Oh yes, after reading Nick’s blog I have to say, he did look cool in his suit, cost way more than I’d have spent on one evening with a bunch of virtual strangers but if it makes him happy then that’s what matters.

Danny seems to have disappeared off the planet. No one seems to have had contact from him since Mary Ann died, I guess he must have chosen to move on and live his UK history behind him, such is life.

I am upset about my decision not to go to the NYE party at Ian & Richards, not least because there are so many people going to be there that I have not seen in an age but it is the right decision not just because I need to save money but because I really don’t trust my luck, I feel something terrible will happen so don’t want to take the risk.

Merry Christmas



PS ... I have to drive my battered car to Autoglass, they won't come here because it is raining so I have to drive this unsafe heap of shite ... why do I even bother with cars and insurance when it all just costs me what I don't have?

10 December 2006

Manure is supposed to be a good thing?

It seems that my current spate of shit is still being thrust against me … my windscreen was blown apart earlier on the way home from Ian & Richard’s by a low flying pheasant. My RAC cover had expired but they’d not bothered sending out a reminder so how I was I meant to know? This meant I had to drive looking through this shattered screen for 24 miles hoping it didn’t collapse in on me.

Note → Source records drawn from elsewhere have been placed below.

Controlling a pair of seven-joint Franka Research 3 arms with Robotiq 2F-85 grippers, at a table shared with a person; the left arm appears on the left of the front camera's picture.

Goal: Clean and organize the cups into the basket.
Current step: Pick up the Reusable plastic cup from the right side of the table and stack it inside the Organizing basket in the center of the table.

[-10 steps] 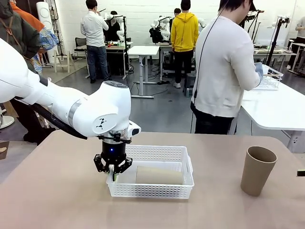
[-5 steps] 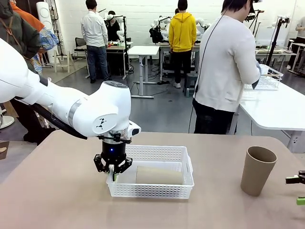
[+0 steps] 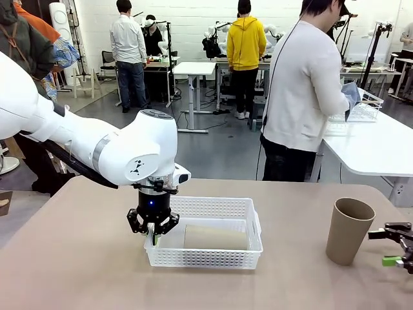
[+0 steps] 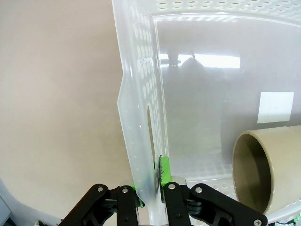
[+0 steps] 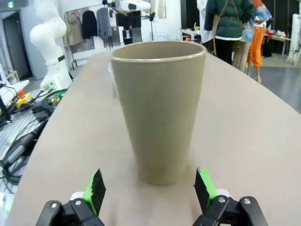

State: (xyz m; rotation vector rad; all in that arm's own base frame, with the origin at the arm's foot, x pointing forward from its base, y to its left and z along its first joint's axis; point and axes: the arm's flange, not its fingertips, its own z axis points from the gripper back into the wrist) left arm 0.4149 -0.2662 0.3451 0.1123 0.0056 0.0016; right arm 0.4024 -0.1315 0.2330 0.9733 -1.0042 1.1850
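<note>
The tan surface (image 3: 77, 271) carries the white lattice basket (image 3: 206, 258) near its middle. The left arm (image 3: 129, 152) bends down over the basket's left end. Inside the basket a kraft-brown lying cup (image 3: 216, 237) rests on its side, mouth toward that end. A second brown cup, the standing cup (image 3: 349, 230), is upright and well apart from the basket, near the surface's right edge.

The left gripper (image 3: 153, 227) has not shifted over the last second. Its green pads are clamped on the basket's short end wall, one inside and one outside, as the left wrist view shows.

The change is on the right. A second ago the right gripper (image 3: 387, 247) was barely at the picture's edge; it has since slid in, and is now just beside the standing cup, low and level with its lower half. Its jaws are spread wide, and in the right wrist view the cup sits centred ahead of them — not yet between them and not touched.

It looks like the start of a grasp: the left arm steadies the basket while the right lines up on the cup to carry it over.
</note>
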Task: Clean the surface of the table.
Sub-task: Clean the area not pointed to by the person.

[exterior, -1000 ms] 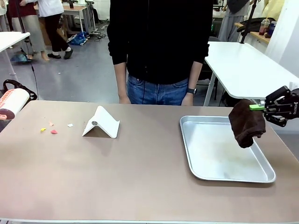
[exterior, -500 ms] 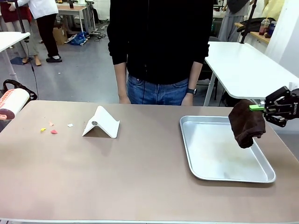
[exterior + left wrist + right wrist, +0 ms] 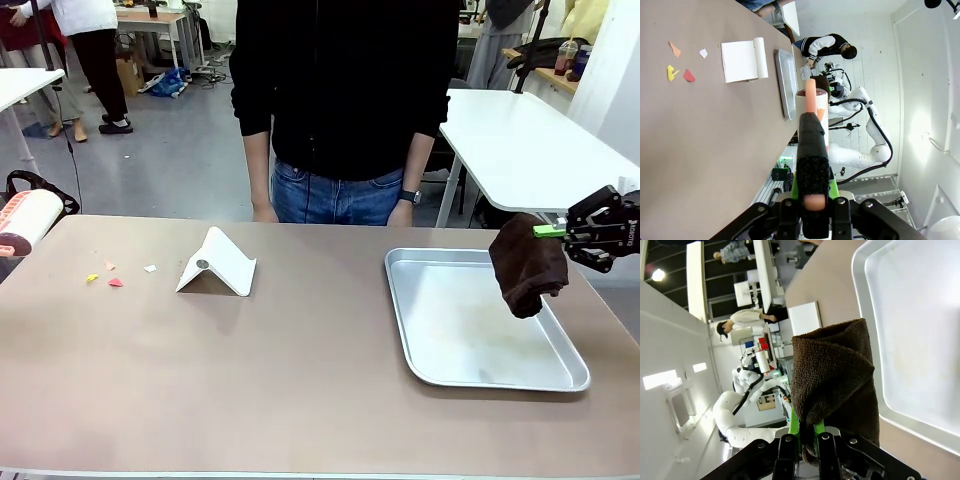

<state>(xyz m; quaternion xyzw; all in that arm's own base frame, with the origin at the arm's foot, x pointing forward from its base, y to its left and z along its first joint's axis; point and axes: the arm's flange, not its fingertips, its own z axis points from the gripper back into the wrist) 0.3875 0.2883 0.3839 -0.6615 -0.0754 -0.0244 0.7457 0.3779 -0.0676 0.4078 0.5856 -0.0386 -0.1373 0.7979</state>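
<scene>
Front view shows the taupe counter (image 3: 300, 380) spread across the foreground, with coloured scraps (image 3: 115, 282) near its left end and a white folded stand (image 3: 220, 265) beside them. The right pincer (image 3: 556, 231) is clenched on a brown cloth (image 3: 525, 268) hanging over the right rim of the metal tray (image 3: 399, 310). The left pincer (image 3: 812, 202) grips the handle of what looks like a lint roller (image 3: 28, 220) at the counter's left edge.

Bright even light, soft shadows on the table (image 3: 300, 380); wrist views distorted.
</scene>
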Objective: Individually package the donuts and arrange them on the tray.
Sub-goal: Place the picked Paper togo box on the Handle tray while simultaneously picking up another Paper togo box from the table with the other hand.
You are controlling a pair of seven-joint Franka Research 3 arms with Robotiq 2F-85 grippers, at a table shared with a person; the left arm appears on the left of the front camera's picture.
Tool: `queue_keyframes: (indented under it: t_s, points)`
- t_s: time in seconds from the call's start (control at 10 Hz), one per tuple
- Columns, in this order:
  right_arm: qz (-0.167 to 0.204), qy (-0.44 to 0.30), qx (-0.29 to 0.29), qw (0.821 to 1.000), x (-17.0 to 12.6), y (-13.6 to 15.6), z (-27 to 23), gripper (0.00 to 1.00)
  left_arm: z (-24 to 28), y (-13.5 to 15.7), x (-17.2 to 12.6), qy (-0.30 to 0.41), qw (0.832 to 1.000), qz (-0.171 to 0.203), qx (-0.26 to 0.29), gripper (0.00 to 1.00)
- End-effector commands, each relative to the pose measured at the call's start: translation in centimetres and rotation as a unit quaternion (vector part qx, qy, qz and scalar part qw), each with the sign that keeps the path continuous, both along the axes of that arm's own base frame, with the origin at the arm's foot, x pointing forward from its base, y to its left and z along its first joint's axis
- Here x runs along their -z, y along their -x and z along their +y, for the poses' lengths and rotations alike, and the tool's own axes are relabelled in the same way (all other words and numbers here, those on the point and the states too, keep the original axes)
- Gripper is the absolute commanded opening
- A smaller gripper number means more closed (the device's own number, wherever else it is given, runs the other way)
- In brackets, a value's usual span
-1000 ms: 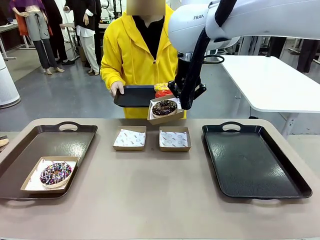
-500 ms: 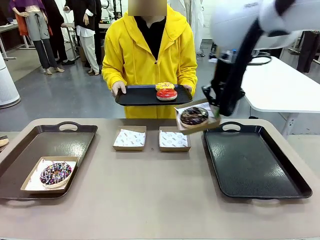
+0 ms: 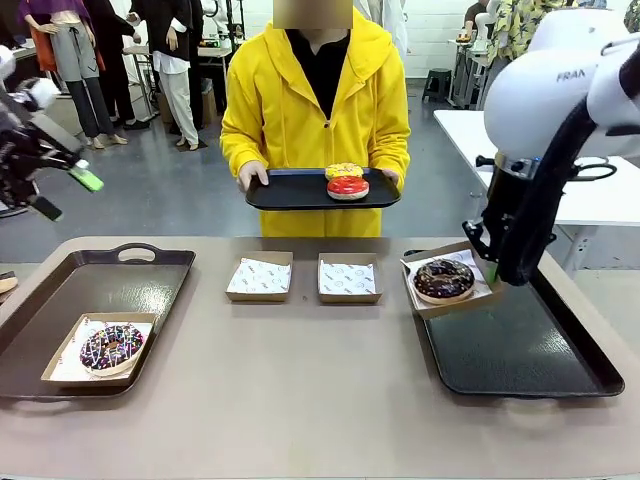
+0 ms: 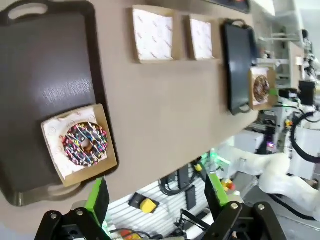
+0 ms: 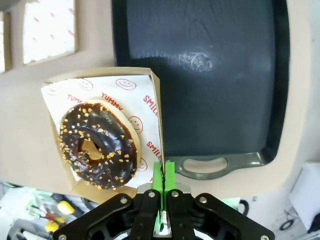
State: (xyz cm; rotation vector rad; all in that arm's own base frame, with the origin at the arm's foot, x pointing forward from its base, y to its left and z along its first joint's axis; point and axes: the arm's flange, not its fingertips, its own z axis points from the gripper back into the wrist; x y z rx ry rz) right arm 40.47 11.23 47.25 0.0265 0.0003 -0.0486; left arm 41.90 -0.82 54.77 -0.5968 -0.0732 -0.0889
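My right gripper [image 3: 490, 268] is shut on the rim of a cardboard box [image 5: 107, 107] holding the dark chocolate donut [image 3: 444, 279]. The box hangs tilted over the far-left corner of the right black tray [image 3: 520, 350]. In the right wrist view the green pads [image 5: 163, 180] pinch the box wall beside that donut [image 5: 97, 150]. The sprinkled chocolate donut [image 3: 111, 346] sits in a box on the left tray [image 3: 100, 285]. My left gripper [image 3: 68, 194] hangs open, high above the table's left edge, and looks down on the sprinkled donut [image 4: 84, 144]. The person holds a small tray [image 3: 290, 190] with the yellow-iced [image 3: 344, 171] and red-iced [image 3: 348, 187] donuts.
Two paper-lined empty boxes [image 3: 259, 277] [image 3: 349, 277] stand side by side at the table's far middle. The person in a yellow jacket [image 3: 315, 110] stands at the far edge. A white table [image 3: 560, 170] lies behind on the right.
My right arm has carried the boxed dark donut from beside the person's tray rightward and down to the right tray's corner. My left gripper has come into view at the upper left.
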Motion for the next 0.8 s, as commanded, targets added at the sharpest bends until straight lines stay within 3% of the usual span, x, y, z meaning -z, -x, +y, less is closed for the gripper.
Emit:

On getting home I had to buy myself a recovery package to make sure I don’t get caught out again which is £60 and I still need to find the excess for the screen replacement.

I was so pleased with myself for someone actually showing gratitude with cash for some favour I did, it seemed like I was getting a little reward and it was sweet. But, that and more is gone now, what is given with hand is taken away with interest from the other.

Because of my recent bought of terrible luck I am now reluctant to go anywhere in the car, it just costs me more and more. I still have to find the money for the repairs, way more money going out than is coming in.

My mind is now in doom mode, I am just expecting more stuff to happen, it’s like I am just having more and more shit piles high and I just can’t see any reasoning to it. I mean, what’s the point? I am sure I have proved over and over that I can recover from these situations, it’s not news anymore and everyone expects me to … maybe I am not meant to, maybe I am being pushed for the benefit of someone else? None of it makes sense anyway.

In the back of my mind I wonder whether I am getting this just so as I can appreciate the lottery win all the more but that ain’t gonna happen. There is no flip side to what’s happening, it’s just bad on bad.

Had a fairly good time with Jermaine Saturday, got some smiles but it’s still really sad. His room stinks of piss, his hair has not been cut in months, he has not had a shave, his teeth are still broken and they just won’t do any of the things I am asking of them there and finding somewhere else is just taking so long.

Getting myself upbeat for Christmas is going to take some doing for sure!